The data:

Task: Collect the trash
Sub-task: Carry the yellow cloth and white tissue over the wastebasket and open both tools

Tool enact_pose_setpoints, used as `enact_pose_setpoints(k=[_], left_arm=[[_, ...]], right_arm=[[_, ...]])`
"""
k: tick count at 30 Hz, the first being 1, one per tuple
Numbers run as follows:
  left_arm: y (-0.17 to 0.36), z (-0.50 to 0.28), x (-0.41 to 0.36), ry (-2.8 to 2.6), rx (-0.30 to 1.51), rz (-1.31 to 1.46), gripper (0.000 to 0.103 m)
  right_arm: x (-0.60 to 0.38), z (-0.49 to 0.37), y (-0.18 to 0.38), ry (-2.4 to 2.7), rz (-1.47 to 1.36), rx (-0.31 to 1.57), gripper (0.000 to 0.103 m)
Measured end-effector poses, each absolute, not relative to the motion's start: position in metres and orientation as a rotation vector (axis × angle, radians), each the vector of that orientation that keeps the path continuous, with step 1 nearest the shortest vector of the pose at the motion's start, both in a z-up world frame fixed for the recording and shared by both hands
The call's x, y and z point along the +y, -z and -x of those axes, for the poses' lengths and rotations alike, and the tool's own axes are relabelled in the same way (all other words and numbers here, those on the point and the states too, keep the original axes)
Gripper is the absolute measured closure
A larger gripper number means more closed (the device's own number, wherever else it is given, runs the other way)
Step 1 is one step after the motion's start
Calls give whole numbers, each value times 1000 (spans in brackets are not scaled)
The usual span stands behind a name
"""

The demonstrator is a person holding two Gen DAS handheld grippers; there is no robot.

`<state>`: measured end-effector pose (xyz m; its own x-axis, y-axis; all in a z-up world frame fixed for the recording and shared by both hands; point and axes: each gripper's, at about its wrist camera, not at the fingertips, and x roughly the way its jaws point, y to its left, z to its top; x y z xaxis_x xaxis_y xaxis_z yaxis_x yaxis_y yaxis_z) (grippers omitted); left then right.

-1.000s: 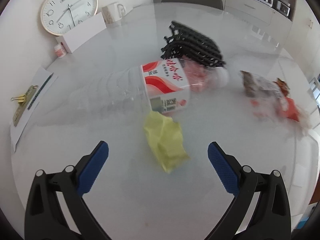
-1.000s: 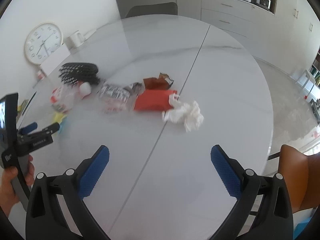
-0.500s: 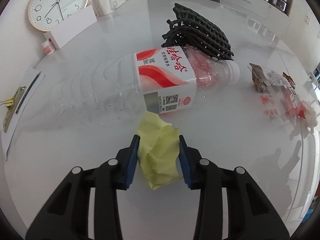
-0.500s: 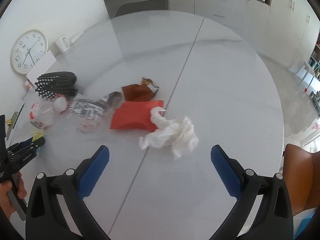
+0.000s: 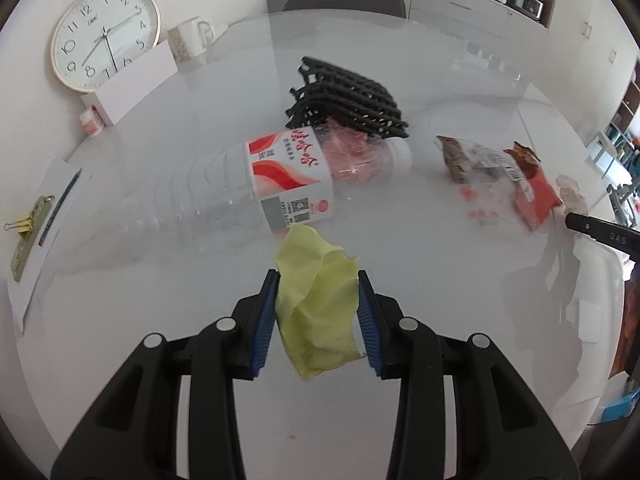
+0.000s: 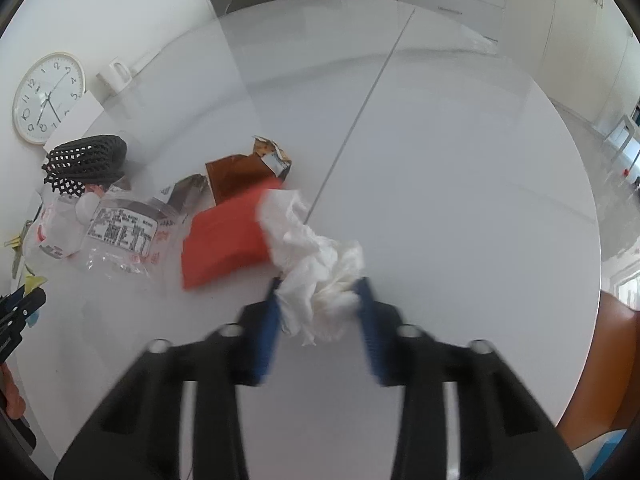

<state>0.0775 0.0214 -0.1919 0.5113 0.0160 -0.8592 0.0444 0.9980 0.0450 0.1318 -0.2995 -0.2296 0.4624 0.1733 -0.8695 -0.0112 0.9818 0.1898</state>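
Our left gripper (image 5: pixel 318 316) has closed its blue fingers (image 5: pixel 266 322) on the crumpled yellow paper scrap (image 5: pixel 316 300) just in front of the empty clear plastic bottle (image 5: pixel 256 184) on the white table (image 5: pixel 420 260). Our right gripper (image 6: pixel 318 320) has just been closing, and its fingers now pinch the crumpled white tissue (image 6: pixel 316 264) beside the flat red packet (image 6: pixel 224 236). Both wads look feather-light, soft and compressible, so we judge that a pinch across the bulk suits them better than one at a loose edge.

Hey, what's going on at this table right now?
A person is clearing trash off a white table with a handheld gripper in each hand. The left gripper is clamped on a crumpled yellow paper. The right gripper has just been closing, and a crumpled white tissue is pinched between its pads. A plastic bottle, a clear wrapper and a red packet are not yet collected.
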Motion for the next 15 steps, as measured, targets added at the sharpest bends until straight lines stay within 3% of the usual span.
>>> enact_pose_setpoints(k=[8, 15], left_arm=[[155, -40, -5, 79, 997, -67, 65], [109, 27, -59, 169, 993, -69, 65]], right_arm=[[-318, -88, 189, -171, -209, 1032, 78], [-327, 4, 126, -271, -167, 999, 76]])
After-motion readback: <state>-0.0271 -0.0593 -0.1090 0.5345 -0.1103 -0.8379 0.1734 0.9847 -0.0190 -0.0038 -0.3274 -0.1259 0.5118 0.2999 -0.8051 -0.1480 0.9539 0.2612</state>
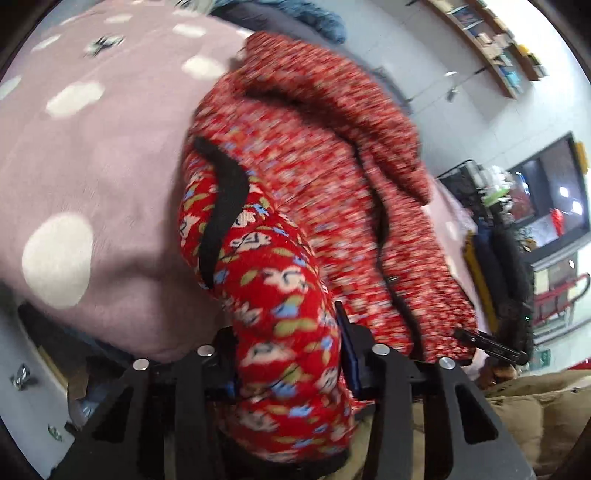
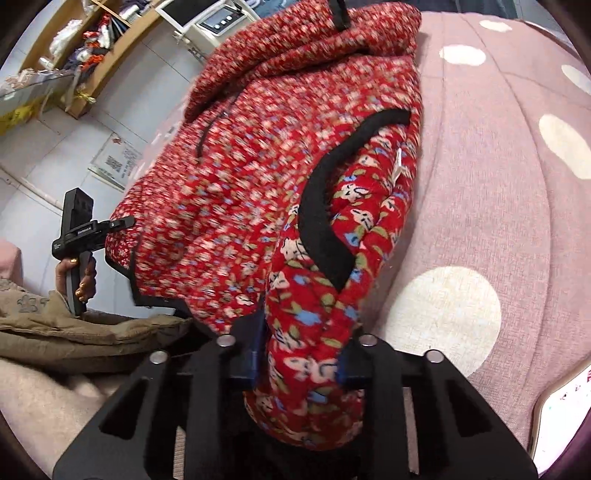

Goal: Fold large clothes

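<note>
A red padded jacket (image 1: pixel 295 177) with a small floral print and black trim hangs bunched over a pink bed cover with white dots (image 1: pixel 92 166). My left gripper (image 1: pixel 288 354) is shut on a thick fold of the jacket. My right gripper (image 2: pixel 301 354) is shut on another fold of the same jacket (image 2: pixel 277 166). In the left wrist view the right gripper (image 1: pixel 491 345) shows at the jacket's far lower corner. In the right wrist view the left gripper (image 2: pixel 88 229) shows at the jacket's left edge, held in a hand.
The pink dotted cover (image 2: pixel 498 184) spreads to the right. A tan padded garment (image 2: pixel 74 332) lies near me. Wooden shelves (image 2: pixel 74 48) and a white device (image 2: pixel 214 18) stand on the tiled floor. A dark screen (image 1: pixel 554 192) and wall shelves (image 1: pixel 498 48) are at the right.
</note>
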Action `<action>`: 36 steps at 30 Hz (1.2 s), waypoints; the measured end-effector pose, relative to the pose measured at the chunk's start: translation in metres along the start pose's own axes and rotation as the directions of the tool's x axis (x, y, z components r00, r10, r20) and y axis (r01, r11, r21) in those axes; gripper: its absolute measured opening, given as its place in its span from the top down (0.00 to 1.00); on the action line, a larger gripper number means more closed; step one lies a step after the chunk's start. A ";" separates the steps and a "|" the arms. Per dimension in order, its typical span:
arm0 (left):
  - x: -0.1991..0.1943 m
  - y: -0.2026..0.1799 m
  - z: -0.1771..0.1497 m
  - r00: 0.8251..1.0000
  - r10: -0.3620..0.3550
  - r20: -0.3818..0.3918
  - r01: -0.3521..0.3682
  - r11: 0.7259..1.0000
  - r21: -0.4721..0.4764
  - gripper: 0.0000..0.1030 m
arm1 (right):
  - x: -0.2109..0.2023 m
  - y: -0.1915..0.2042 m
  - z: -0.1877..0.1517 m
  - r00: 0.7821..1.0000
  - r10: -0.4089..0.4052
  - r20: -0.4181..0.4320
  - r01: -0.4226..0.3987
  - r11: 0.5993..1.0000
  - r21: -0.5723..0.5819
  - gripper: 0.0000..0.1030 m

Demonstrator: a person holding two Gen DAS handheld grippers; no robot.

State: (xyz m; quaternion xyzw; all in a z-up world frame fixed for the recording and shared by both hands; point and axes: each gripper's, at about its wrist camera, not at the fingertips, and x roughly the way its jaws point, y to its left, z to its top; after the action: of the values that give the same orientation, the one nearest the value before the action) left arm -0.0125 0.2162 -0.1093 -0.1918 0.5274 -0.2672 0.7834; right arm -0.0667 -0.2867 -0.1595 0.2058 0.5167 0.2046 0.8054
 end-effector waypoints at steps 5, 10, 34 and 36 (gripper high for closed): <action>-0.041 -0.036 0.017 0.979 -0.168 0.117 0.158 0.984 0.085 0.69 | -0.047 0.011 0.016 0.983 0.162 0.091 -0.165 0.986 0.020 0.82; -0.063 -0.068 0.005 0.959 -0.267 0.099 0.239 0.943 0.233 0.69 | -0.078 0.021 0.003 0.970 0.229 0.087 -0.231 0.973 0.018 0.83; -0.073 0.024 0.148 0.848 -0.065 0.526 0.231 0.938 -0.257 0.68 | -0.079 -0.037 0.177 0.939 0.267 0.218 -0.307 0.935 0.177 0.83; -0.068 0.001 0.171 0.880 0.037 0.473 0.077 0.973 -0.220 0.68 | -0.068 -0.049 0.200 0.945 0.238 0.224 -0.287 0.933 0.219 0.83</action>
State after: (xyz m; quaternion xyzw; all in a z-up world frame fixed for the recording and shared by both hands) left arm 0.1263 0.2627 0.0022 -0.3468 0.3455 -0.1568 0.8578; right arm 0.0965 -0.3884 -0.0594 0.3914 0.4249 0.2235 0.7851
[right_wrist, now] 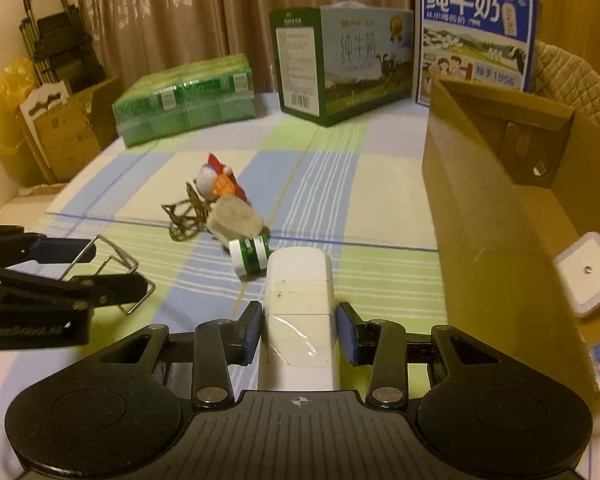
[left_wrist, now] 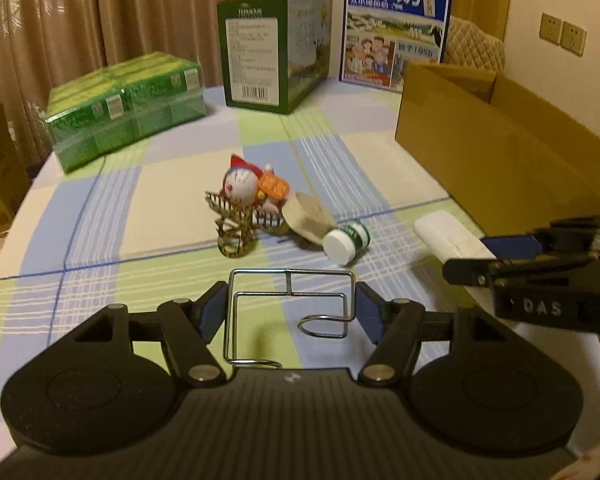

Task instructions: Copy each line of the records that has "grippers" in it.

Exercise output:
The demonstrator is a person holding two Gen DAS handheld grippers; there is no robot.
`<state>`: measured end-effector pose (xyz m; its own x-axis, y-axis; all in a z-up world frame fixed for the recording and shared by both hands; point and axes: each gripper's, at about its wrist camera, not at the fingertips, and x roughly the way its jaws point, y to its left, z to its top; x y z xaxis_x xaxis_y xaxis_z yaxis_x yaxis_y yaxis_z) (grippers omitted); left then right.
Demonstrator: a person holding two Gen DAS handheld grippers; no robot.

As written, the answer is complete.